* **ACTIVITY**: Report the number of lines holding "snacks" in the material below, and nothing more.

══════════════════════════════

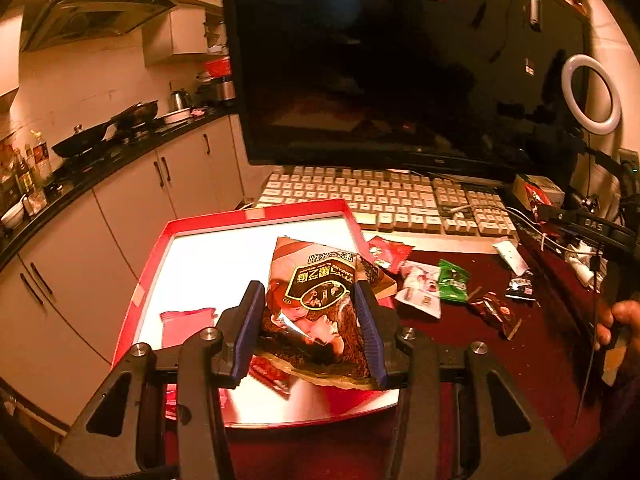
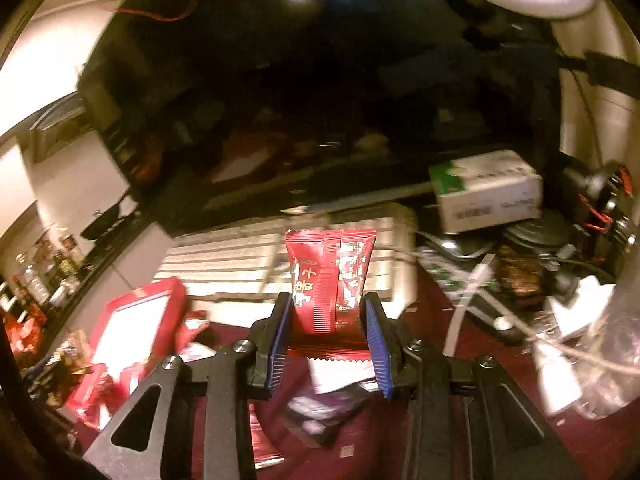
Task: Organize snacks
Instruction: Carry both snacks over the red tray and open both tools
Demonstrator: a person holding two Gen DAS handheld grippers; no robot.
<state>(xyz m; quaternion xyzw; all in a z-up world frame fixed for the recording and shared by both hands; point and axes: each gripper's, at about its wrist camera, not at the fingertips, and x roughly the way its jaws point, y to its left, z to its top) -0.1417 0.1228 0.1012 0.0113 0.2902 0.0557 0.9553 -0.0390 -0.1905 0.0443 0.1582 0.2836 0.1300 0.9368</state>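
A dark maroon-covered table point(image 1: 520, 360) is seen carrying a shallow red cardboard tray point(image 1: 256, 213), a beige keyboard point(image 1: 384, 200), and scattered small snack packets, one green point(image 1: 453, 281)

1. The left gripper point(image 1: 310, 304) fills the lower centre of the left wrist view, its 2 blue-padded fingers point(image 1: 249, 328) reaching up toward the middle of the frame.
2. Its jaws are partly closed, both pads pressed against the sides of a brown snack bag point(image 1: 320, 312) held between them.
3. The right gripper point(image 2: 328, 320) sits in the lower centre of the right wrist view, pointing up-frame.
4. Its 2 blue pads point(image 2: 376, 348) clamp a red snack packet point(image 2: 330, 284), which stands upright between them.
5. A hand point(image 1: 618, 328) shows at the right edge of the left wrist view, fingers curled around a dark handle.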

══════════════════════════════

* **ANSWER TO THE PROBLEM**: 2